Kegiatan yang diikuti manajemen, serikat pekerja, dan ratusan karyawan SG secara virtual tersebut, mengundang dua pakar dari Kementerian Ketenagakerjaan RI yaitu Kasi Penyelesaian Perselisihan Secara Bipartit Feryando Agung Santoso SH., MH, dan Koordinator Penyelesaian Perselisihan Hubungan Industrial Dr. Reytman Aruan SH., MHum.
SVP of Human Capital Semen Indonesia Group (SIG) Tigor Pangaribuan menjelaskan, program edukasi dan sosialisasi ini bertujuan agar manajemen, karyawan, dan pengurus serikat pekerja di SG punya kesamaan platform dalam memahami semua norma UU Cipta Kerja beserta peraturan pelaksanaannya. Targetnya, tandas Tigor, di lingkungan SG sebagai anak perusahaan SIG, terbangun hubungan industrial yang harmonis, konstruktif, dan kondusif.
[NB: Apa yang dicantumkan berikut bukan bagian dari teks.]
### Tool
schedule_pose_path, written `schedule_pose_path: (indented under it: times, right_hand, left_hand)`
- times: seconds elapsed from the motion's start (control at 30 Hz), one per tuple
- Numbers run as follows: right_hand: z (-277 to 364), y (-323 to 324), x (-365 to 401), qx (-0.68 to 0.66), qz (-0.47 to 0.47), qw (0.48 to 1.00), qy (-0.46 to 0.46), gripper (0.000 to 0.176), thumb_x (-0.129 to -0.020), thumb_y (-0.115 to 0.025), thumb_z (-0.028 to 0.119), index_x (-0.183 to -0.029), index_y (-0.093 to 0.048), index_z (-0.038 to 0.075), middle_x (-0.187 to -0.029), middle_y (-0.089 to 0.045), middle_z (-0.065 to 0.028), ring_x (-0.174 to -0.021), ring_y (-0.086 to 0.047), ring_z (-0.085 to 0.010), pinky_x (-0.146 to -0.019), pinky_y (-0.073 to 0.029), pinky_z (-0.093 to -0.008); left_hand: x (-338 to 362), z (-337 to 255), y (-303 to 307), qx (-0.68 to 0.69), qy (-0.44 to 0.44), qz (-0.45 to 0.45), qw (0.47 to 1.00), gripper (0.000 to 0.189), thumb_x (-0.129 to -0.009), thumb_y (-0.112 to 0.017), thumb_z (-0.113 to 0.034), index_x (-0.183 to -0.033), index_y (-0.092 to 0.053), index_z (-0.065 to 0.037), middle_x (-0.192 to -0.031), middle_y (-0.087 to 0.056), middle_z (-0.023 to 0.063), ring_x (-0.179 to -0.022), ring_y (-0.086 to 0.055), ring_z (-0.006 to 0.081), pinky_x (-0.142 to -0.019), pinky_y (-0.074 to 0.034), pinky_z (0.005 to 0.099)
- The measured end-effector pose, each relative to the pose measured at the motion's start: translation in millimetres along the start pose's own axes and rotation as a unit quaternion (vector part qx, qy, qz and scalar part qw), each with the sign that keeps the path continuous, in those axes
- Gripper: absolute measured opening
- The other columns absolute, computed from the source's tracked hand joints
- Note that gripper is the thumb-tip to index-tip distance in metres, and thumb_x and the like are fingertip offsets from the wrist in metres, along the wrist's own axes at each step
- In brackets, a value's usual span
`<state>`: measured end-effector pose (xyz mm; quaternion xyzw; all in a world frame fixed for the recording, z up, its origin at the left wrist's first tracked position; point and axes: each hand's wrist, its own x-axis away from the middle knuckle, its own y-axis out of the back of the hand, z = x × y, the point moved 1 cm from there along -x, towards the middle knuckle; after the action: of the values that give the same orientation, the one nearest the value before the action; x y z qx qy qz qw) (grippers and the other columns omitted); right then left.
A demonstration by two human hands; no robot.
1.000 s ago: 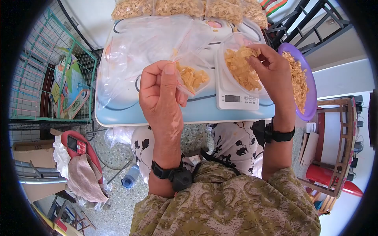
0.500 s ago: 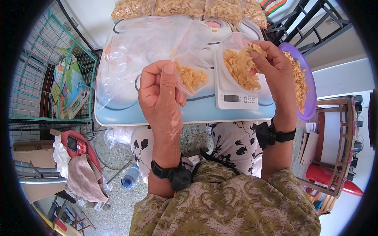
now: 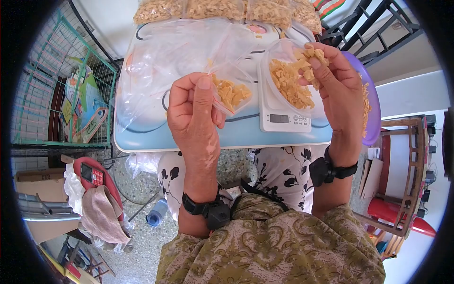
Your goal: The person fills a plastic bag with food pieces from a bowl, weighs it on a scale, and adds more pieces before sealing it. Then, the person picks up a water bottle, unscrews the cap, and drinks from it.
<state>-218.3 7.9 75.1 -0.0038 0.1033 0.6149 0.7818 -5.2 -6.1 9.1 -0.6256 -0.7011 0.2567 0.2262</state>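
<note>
My left hand [image 3: 196,104] is closed, pinching the rim of a clear zip bag [image 3: 242,75] with some tan dried flakes [image 3: 231,93] inside. My right hand [image 3: 336,78] is closed on a clump of dried flakes [image 3: 309,65], lifted over the right side of a clear plastic bowl [image 3: 283,50]. More flakes [image 3: 289,85] lie in that bowl. Beneath it is a white digital scale [image 3: 279,124], whose display is too small to read. Partly hidden behind my right hand and forearm, a purple basin [image 3: 373,111] holds more flakes.
Filled bags of flakes [image 3: 215,8] line the table's back edge. Flat clear bags [image 3: 156,61] cover the left of the table [image 3: 189,141]. A green wire cage [image 3: 61,85] stands at left, a red stool with a phone [image 3: 92,174] below it, and a wooden rack [image 3: 402,180] at right.
My right hand has moved slightly up and to the right with the clump of flakes. My left hand and the zip bag have hardly moved.
</note>
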Motion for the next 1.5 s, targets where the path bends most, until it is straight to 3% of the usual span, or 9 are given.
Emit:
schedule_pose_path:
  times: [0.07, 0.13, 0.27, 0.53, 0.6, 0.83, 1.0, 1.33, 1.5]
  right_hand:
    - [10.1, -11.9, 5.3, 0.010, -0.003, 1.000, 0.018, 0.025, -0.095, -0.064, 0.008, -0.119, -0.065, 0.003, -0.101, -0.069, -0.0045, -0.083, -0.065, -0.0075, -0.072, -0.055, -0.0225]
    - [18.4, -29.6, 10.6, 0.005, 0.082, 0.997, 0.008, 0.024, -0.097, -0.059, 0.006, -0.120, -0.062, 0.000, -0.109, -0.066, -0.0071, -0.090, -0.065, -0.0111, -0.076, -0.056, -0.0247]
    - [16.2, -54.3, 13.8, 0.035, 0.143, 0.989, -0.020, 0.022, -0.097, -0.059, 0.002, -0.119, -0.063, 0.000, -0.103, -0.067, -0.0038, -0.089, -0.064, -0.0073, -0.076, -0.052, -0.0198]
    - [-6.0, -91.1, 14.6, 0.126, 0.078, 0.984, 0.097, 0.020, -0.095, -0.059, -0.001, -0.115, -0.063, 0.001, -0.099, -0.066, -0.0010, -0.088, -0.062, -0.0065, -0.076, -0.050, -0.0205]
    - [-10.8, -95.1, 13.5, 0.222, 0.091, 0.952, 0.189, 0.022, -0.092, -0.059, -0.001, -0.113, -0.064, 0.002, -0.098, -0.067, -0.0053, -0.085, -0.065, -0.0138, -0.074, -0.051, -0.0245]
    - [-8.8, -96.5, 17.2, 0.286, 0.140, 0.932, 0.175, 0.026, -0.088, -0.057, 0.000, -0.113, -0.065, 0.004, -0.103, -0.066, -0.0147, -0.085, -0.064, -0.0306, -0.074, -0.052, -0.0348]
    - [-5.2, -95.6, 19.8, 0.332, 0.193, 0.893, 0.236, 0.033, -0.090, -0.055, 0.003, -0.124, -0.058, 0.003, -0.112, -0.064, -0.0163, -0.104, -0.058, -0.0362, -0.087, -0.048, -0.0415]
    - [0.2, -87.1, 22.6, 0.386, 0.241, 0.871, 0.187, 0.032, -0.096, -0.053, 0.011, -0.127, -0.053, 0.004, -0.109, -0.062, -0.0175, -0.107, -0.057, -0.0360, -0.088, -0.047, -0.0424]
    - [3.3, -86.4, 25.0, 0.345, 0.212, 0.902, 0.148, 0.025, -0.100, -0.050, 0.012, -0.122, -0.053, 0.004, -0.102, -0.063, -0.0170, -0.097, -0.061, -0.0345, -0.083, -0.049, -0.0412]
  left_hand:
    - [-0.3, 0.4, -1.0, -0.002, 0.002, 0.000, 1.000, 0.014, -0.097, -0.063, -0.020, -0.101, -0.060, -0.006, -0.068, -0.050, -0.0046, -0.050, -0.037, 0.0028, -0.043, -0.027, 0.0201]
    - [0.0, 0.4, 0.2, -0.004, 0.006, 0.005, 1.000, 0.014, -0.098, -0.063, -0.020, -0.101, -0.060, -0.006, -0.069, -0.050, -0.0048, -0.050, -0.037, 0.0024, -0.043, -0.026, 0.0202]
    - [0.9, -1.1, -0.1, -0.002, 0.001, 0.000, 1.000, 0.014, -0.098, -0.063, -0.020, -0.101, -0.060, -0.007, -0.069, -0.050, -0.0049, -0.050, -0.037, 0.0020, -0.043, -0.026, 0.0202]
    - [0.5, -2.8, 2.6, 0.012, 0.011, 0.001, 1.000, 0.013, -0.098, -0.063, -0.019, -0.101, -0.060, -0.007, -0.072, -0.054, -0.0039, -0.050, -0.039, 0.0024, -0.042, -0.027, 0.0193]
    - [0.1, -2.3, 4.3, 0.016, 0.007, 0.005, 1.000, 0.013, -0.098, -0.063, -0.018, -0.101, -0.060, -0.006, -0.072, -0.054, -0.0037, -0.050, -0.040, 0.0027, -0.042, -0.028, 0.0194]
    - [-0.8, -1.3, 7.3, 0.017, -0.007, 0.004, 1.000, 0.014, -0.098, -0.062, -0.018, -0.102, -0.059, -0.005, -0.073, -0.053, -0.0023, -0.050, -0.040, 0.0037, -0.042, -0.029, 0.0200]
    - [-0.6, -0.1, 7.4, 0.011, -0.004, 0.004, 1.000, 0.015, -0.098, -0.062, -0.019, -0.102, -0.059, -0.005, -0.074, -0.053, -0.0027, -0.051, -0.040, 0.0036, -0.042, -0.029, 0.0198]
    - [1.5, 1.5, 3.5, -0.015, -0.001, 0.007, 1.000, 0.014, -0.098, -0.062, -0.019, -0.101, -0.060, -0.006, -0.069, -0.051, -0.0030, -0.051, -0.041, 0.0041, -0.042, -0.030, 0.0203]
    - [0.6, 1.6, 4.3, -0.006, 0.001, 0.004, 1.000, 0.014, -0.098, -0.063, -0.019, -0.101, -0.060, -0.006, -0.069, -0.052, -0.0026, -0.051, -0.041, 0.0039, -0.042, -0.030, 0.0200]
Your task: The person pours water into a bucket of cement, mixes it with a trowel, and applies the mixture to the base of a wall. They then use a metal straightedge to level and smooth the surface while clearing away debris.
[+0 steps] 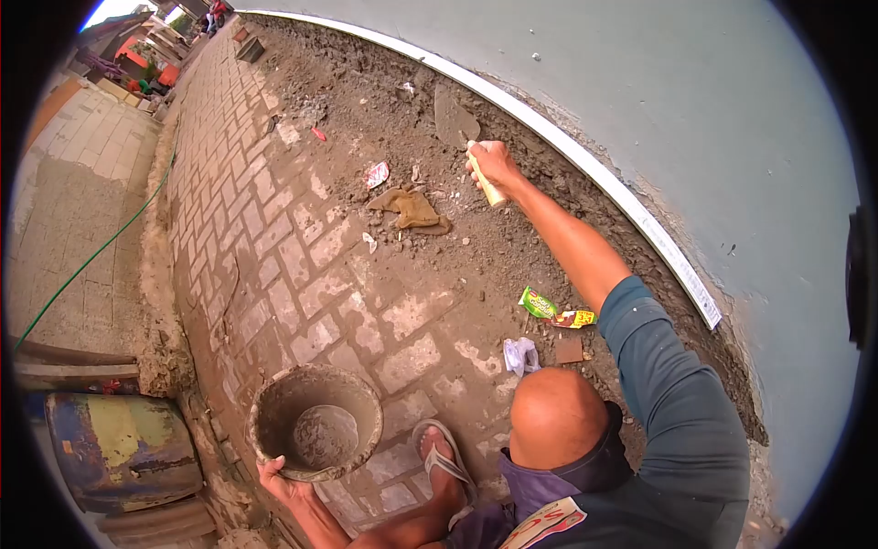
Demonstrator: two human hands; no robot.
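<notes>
My right hand (495, 166) is wrapped round the pale wooden handle of a trowel (455, 119). The trowel's grey blade lies against the rough dirt strip at the foot of the wall, just below a long white straight strip (585, 157). Low on the left, my left hand (285, 480) grips the rim of a round, mortar-caked bucket (366, 403). Wet grey mortar (326, 435) covers the bucket's bottom. The bucket is tilted toward me, above the paving beside my sandalled foot (445, 459). Fingers of the left hand are partly hidden behind the rim.
A grey-blue wall (695, 101) rises on the right. Brown cloth (410, 209), a green wrapper (538, 302) and a crumpled plastic bag (520, 356) lie on dirt and brick paving (274, 229). A green hose (101, 247) and a worn drum (123, 448) are left. People are far off.
</notes>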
“Edukasi ini penting bagi kami manajemen, serikat pekerja dan karyawan agar punya persepsi serta pemahaman yang sama tentang substansi UU Cipta Kerja termasuk perubahan-perubahan apa yang terjadi,’’ kata Tigor dalam keterangan tertulisnya, Selasa, (8/6).
Agenda ini berjalan sukses dan mendapatkan antusiasme peserta. Dalam paparannya, Feryando mengapresiasi SG yang begitu responsif menggulirkan sosialisasi UU Cipta Kerja atau Omnibus Law ini. Dia meyakini perusahaan persemenan yang menjadi bagian dari BUMN ini mampu menerapkan UU ini sehingga suasana kerja lebih produktif dan sustainable.
“Bangsa kita terus berkembang secara dinamis dalam perubahan global, dan dalam perubahan itu negara mengambil peran untuk melindungi dan mendorong pekerja supaya produktif agar sejahtera. Keberadaan UU Cipta Kerja, siap tidak siap dan suka tidak suka telah dibuat untuk menjawab tantangan perubahan tersebut,” sebutnya.
Pada sesi kedua Learn & Share, Reytman Aruan banyak membedah tentang pengupahan, PHK, dan Jaminan Kehilangan Pekerjaan. Ia menyarakan upah selalu menjadi isu penting dalam sebuah hubungan industrial.
“Pemerintah tidak menerapkan skala upah, namun memberikan batas minimal di setiap daerah. Skala upah merupakan otoritas daerah mengacu pada tingkat pertumbuhan ekonomi dan inflasi,” terangnya.